Mann klettert wegen Münzgeld ins Gleis - Notbremsung

München - Weil ein Mann am Isartor seinen ins Gleis gefallenen Münzen hinterherkletterte, musste die Stammstrecke gesperrt werden. Doch wie verhält man sich richtig, wenn Gegenstände ins Gleis fallen?

"Sperrung der Stammstrecke aufgrund eines Polizeieinsatzes" - diese Meldung hat sicher jeder schon einmal gelesen, der die öffentlichen Verkehrsmittel in München nutzt. Oftmals stecken dahinter Aktionen, die durch richtiges Verhalten der Fahrgäste vermieden werden könnten.

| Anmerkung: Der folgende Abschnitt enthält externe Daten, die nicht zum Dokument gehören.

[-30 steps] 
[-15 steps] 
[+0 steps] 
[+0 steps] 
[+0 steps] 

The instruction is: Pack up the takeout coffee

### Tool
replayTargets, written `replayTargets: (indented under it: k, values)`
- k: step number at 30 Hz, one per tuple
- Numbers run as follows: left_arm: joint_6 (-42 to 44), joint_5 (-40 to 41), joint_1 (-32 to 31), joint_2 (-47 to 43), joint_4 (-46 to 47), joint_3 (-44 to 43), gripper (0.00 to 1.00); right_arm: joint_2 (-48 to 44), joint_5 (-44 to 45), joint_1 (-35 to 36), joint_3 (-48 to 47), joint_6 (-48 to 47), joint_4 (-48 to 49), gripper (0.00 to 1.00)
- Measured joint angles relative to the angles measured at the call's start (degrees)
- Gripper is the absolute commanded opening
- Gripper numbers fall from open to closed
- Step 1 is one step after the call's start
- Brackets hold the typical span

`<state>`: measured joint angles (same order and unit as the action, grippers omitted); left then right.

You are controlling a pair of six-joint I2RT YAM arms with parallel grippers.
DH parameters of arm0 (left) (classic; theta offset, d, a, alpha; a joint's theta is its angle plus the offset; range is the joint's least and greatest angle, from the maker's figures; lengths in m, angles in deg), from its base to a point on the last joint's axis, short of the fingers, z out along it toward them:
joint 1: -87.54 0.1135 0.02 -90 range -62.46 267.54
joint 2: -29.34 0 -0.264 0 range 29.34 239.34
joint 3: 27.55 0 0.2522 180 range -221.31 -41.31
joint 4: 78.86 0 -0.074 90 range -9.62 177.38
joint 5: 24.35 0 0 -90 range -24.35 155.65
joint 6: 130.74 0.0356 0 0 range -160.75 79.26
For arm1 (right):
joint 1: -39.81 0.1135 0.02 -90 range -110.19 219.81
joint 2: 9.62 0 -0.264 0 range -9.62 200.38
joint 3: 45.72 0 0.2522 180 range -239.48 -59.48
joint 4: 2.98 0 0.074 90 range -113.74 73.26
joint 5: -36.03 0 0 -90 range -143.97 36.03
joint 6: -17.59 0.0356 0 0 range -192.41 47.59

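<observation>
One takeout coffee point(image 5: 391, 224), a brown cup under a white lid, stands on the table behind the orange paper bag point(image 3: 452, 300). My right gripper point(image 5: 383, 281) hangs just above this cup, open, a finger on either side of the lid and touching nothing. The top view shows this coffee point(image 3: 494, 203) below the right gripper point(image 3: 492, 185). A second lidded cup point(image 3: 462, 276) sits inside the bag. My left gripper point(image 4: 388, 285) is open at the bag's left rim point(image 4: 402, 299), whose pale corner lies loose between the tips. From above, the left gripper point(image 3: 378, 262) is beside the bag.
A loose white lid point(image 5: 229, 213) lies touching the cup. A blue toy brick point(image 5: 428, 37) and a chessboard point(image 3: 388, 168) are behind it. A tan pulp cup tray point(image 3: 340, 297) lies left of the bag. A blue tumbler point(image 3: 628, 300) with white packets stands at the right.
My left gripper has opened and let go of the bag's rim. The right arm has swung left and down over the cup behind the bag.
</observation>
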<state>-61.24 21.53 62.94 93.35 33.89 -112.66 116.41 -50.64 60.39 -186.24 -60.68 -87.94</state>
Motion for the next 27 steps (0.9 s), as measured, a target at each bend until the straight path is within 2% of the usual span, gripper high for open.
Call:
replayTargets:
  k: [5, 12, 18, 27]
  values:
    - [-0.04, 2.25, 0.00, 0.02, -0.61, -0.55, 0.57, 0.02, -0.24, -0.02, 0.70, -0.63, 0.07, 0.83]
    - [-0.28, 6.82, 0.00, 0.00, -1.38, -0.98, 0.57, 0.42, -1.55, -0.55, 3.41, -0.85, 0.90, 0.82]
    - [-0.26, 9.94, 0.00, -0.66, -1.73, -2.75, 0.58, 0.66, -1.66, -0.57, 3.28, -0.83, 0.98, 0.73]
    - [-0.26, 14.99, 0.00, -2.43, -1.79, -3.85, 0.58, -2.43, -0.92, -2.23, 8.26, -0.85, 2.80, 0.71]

Das zeigt auch ein Vorfall vom Samstagabend am Isartor: Laut Bundespolizei fiel einem Obdachlosen sein Geld in die S-Bahn-Gleise. Prompt kletterte er hinterher, um die Münzen wieder aufzusammeln. Doch mit dieser waghalsigen Aktion brachte sich der 34-Jährige in Lebensgefahr. Denn zeitgleich rollte eine S-Bahn in den Haltepunkt ein.

Der Fahrzeugführer erkannte in letzter Sekunde die drohende Gefahr und leitete eine Notbremsung ein. Die S-Bahn kam knapp vor dem 34-Jährigen zum Halten.

Wenig später traf die Bundespolizei am Gleis ein. Die Beamten nahmen den Münchner mit auf die Wache am Ostbahnhof. Der Mann wurde zunehmend aggressiver. Ein Alkoholtest zeigte: Der Gleiskletterer hatte einen Wert von 2,7 Promille.

Was tun, wenn Wertgegenstände ins Gleis fallen?

Jetzt wird gegen den 34-Jährigen wegen gefährlichen Eingriffs in den Bahnverkehr ermittelt. Auch andere Fahrgäste hatten unter der Kletteraktion zu leiden: Wegen der Notbremsung der S-Bahn kam es zu Verspätungen im gesamten S-Bahnnetz. Glücklicherweise wurden jedoch keine anderen Personen verletzt.

Doch wie verhält man sich richtig, wenn etwas ins Gleis fällt? Die Polizei gibt hierzu ein paar hilfreiche Tipps: Auf keinen Fall sollte man selbst in Gleis springen, wie es der 34-Jährige am Isartor getan hat. Auch sollte man nicht versuchen, ins Gleis gefallene Gegestände mit einem Regenschirm oder anderen Hilfsmitteln herauszuangeln. Stattdessen sollten sich Reisende sofort an das Personal, wie beispielsweise die Bahnsteigaufsicht, wenden.

Auch die Bundespolizei kann in solch einem Fall gerufen werden. Die kostenlose Service-Nummer lautet hierfür: 0800 6 888 000. Durch korrektes Handeln der Reisenden können Sperrungen der Stammstrecke so zukünftig vermieden werden.